Für den Leiter des Instituts für kubanische Studien der Internationalen Universität Florida, Jorge Duany, handelt es sich um «einen Castrismus ohne Castro». Das historische Erbe der Revolution erscheint ihm «sehr abgenutzt – sowohl politisch als auch wirtschaftlich», urteilt er.



Auch der Dissident Roca, der zwischen 1997 und 2002 inhaftiert war, sieht keine grosse Zukunft mehr für die Revolution. Er sagt voraus, dass sie «unter ihrem eigenen Gewicht verlöschen» werde. Die Jugend habe «die Nase voll» von der Revolution, ihr sage das alles nichts, und aus dem Ausland gebe es «keinerlei Unterstützung mehr».

Der Kuba-Experte Arturo Lopez-Levy, Professor an der Universität Gustavus Adolphus College im US-Bundesstaat Minnesota, erinnert hingegen daran, dass die Revolution dem seit 1962 anhaltenden Wirtschaftsembargo der USA widerstanden habe.

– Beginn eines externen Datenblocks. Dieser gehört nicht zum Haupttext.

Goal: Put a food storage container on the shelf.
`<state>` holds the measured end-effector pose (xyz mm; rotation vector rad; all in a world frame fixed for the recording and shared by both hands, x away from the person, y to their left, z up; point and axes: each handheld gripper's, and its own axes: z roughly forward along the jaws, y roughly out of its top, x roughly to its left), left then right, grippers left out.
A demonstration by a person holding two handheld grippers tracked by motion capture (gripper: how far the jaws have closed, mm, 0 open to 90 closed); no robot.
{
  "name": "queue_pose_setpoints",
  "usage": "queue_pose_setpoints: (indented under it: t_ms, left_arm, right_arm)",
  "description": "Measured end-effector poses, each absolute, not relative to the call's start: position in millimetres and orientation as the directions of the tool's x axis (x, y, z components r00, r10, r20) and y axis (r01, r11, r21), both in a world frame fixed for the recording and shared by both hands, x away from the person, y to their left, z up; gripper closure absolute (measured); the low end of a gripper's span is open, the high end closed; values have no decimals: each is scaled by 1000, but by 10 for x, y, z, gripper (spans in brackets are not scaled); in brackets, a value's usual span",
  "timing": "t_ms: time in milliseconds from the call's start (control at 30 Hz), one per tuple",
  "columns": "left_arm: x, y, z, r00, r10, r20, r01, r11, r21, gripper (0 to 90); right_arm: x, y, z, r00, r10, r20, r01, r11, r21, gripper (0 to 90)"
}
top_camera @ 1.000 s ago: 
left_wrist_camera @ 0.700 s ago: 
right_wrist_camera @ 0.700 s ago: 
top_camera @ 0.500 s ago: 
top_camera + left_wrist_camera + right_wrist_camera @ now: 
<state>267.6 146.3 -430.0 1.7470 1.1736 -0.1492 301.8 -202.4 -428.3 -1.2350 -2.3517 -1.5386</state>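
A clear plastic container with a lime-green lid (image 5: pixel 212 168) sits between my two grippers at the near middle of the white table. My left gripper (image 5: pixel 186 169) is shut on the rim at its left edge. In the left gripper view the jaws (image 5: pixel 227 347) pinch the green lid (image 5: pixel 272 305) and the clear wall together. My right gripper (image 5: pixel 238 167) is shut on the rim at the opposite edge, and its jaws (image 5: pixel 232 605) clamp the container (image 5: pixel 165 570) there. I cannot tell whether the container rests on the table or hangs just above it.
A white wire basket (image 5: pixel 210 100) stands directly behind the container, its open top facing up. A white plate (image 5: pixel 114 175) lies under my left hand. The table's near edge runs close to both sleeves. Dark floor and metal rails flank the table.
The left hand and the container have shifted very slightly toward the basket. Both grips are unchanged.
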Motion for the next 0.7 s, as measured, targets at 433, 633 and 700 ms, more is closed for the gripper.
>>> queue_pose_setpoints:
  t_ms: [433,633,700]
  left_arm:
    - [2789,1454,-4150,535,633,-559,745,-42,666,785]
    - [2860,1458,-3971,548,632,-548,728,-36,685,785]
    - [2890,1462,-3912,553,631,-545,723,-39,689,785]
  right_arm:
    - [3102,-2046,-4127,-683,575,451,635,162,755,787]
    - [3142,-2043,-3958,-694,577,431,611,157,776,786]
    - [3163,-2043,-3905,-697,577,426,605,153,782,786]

Sie habe es verstanden, sich zu «transformieren», und ihre Fähigkeit gezeigt, sich «anzupassen», indem sie auf die Herausforderungen mit geeigneten Massnahmen reagierte.

Quadratur des Kreises

«Anpassung» ist auch heute ein Schlüsselbegriff. Díaz-Canel wird nicht müde zu betonen, dass die Hauptschlacht an der Wirtschaftsfront geschlagen wird. Das Wachstum stagniert um ein Prozent – nicht ausreichend, um die unter dem Mangel leidenden Bedürfnisse der Bevölkerung zu erfüllen.

Kuba, einst weltgrösster Zuckerproduzent, musste jüngst Zucker aus Frankreich importieren. In den vergangenen Wochen verschwanden Eier, Reis und Mehl aus den Regalen. Der krisengeschüttelte Verbündete Venezuela hat Schwierigkeiten, mit den Erdöllieferungen nachzukommen.

In diesem Zusammenhang liegt die Herausforderung für Díaz-Canel und sein Team in der Umsetzung einer widersprüchlichen Politik. Die Revolution institutionalisiert sich, die Kommunistische Partei baut eine Marktwirtschaft auf und erlaubt den Menschen, sich zu bereichern – in einer Gesellschaft, die lange Zeit egalitär sein wollte. Für Lopez-Levy liegt die Herausforderung darin, «die Quadratur des Kreises zu bewältigen, um dem Zusammenbruch zu entgehen».